--- Dataset extract Enclosed Below ---
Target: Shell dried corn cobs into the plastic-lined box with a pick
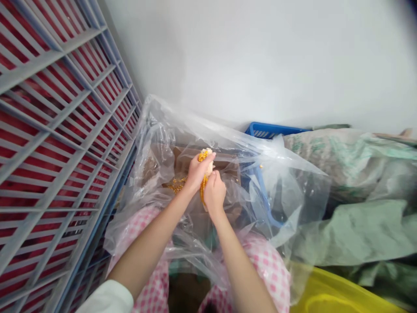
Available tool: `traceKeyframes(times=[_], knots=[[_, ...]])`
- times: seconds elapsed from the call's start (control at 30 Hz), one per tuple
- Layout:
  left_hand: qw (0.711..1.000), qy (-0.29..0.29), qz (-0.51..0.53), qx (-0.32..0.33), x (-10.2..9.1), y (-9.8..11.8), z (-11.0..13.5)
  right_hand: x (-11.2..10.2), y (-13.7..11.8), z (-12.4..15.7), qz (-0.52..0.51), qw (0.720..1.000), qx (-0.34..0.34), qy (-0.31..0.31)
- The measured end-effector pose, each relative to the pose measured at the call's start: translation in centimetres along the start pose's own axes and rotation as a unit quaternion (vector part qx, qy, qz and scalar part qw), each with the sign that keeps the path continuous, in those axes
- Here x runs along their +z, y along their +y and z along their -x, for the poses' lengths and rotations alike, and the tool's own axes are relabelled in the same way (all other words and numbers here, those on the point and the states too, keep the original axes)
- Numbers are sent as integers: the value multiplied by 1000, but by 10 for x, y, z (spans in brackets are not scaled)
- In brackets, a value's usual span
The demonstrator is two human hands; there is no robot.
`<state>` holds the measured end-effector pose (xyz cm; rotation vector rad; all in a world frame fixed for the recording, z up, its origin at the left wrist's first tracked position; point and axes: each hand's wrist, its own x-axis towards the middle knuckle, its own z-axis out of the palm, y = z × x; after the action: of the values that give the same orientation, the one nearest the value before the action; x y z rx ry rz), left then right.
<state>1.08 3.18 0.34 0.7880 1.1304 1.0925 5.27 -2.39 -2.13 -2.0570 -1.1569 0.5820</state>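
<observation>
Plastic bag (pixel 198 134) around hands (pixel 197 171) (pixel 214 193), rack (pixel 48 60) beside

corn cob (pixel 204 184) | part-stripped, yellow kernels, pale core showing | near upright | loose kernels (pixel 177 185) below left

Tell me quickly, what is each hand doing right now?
Left hand: closed, holding a corn cob.
Right hand: closed, holding the same corn cob.
</observation>
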Motion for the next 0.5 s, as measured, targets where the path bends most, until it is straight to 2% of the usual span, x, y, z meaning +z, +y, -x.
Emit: traceKeyframes(times=[0.13,0.23,0.4,0.5], knots=[[998,34,-25,35,0,-6,0,4,6,-3,-74,997,13,15],[999,39,-4,19,-1,-7,0,8,10,-5,-126,992,0,7],[999,-9,24,-40,-5,-3,0,15,18,-17,-249,967,61,12],[999,20,37,-16,-8,1,-4,14,24,-29,-275,956,91,-35]])
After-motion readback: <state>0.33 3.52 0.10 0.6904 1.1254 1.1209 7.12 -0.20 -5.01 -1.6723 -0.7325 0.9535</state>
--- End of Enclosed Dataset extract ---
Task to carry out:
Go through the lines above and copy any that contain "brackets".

Output for this task:
- Numbers are sent as integers: the value multiplied by 1000, but by 10 for x, y, z (spans in brackets are not scaled)
- In brackets, a value's usual span

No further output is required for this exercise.